Первое словосочетание, с точки зрения, например, английского языка («God’s human»), является неким избыточным абсурдом, семантической тавтологией и оксюмороном. Русский же язык переносит социальную вертикаль («челядь», «крепостной» и т. п.) на космическую, выстраивая прямую связь между Богом и человеком (каждым, отдельно взятым!), причем вектор этот и тот, кто зависит от Бога, служит ему.
«Род человеческий» в том же английском звучит как «human race», то есть подчеркивается биологическая, расовая, а значит — «разъединяющая» составляющая. «Human race» — это раса людей, а не других животных. «Race» — это еще и народ (то есть народ = раса). «Род человеческий» — это объединяющее, синтезирующее словосочетание: «все мы рождены людьми и потому едины», «мы дети человечества».
«Русский человек» на английский может быть переведен либо как «Russian» (без «человека»), либо с гендерно-биологическим «аппендиксом» («Russian man», «Russian woman»).
Слово «человек» в русском языке, на наш взгляд, упорно «консервирует» исконные этимоны, давая их многомерное, если угодно, «соборное» исполнение, уходя от плоскостного, одномерного бытования.
Заметим, что чисто биологическая и чисто социальная (вненациональная, внеродовая) семы как бы упорно отталкиваются русским языком. Противопоставление человека «остальному» животному миру в русском языке (если не брать биологическую терминологию) нерелевантно. Русское слово «человек» упрямо снимает и гендерную оппозицию. Оно же успешно изживает «батрака», «крепостного» и т. п. «Права человека» как социально-юридическая зона неких глобалистско-космополитических деклараций в реальной, повседневной жизни превращается в «права потребителей», «права матери и ребенка» и т. п. Слово «человек» словно бы «ускользает» из социальной (юридической, финансовой, экономической) зон, то есть зон полностью и безоговорочно десакрализованных.
Актуальными же остаются следующие семантические лучи: «человек — Бог», «человек — человечество», «человек — народ». И во всех этих лучах «человек» выступает как индивидуальное проявление соответствующих сил: Бога, Человечества, Народа.
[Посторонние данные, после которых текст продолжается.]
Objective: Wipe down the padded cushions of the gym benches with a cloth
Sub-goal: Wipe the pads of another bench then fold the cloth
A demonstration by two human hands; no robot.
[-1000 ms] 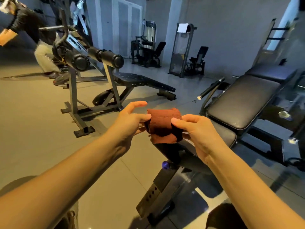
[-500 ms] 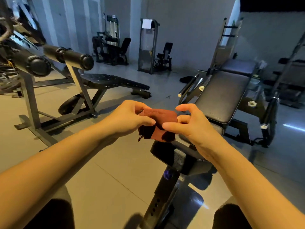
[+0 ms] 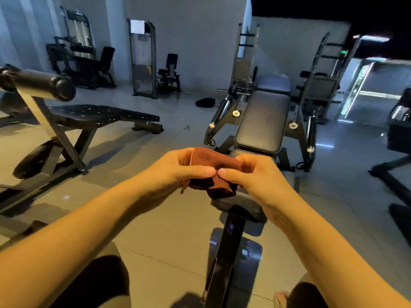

В дальнейшем возможна и необходима более подробная проработка этих трех лучей тезауруса с привлечением огромного свода словообразовательных моделей, терминологии («Богочеловек»), окказионализмов («человекоугодие») и т. п.
«Честь» — это и то, чем обладает человек (достойные уважения моральные качества, принципы, целомудрие, незапятнанная репутация, доброе имя), и то, как к нему, соответственно, относятся окружающие (почет, уважение). Это то сокровенное «внутреннее», которое необходимо сохранять для правильного отражения во «внешнем».
В сущности — что такое честь — объяснить невозможно. В этом смысле честь — некий онтологический аналог совести, благородства и т. п., того, что греки определяли то как «арэтэ», то как «калокагатия», китайцы — как «жэнь» и «вэнь» и т. д.
Синонимические словари «раскладывают» слово «честь» на — как минимум — три синонима: «репутация», «почет» и «невинность». Социально и гендерно «честь» тоже «разобщена»: «девичья честь», «честь офицера», «дворянская честь» и проч.
Но по сути честь — это «универсальное неуловимое», «дао души», тот инвариант духа, который может реализоваться во множестве вариантов. Честь — это, если выражаться культурологически, врожденная эмическая доминанта, эманирующий эйдос, иначе говоря, личностный стержень.
Бесчестность — это обезличивание, в конечном счете — бездуховность, бездушие и бесчеловечность.
Этимологически слово «честь» — один из самых синкретичных индоевропейских концептов. В различных языках он дает очень симптоматичные рефлексы. «Честь» в своих различных культурно-языковых исполнениях сопряжена с такими понятиями, как «понимать», «мыслить», «познавать», «соблюдать», «замечать», «намереваться», «чувствовать» и др. «Честь» — это как бы «все во всем», синкретическая пуповина взаимодействия индивида с миром, микрокосма с макрокосмом.
В современном русском языке «родственниками» «чести» являются, к примеру, такие слова, как «чтить», «читать», «считать» (+ «число», «чет», «чета») и, разумеется, «честный». Этот факт может многое прояснить.
Современное расхожее представление о том, что честному человеку трудно жить и что вообще «честь» — некий атавизм, мешающий «делать карьеру» и т. п., натыкается при лингвокультурологическом анализе этого корня на ряд препятствий.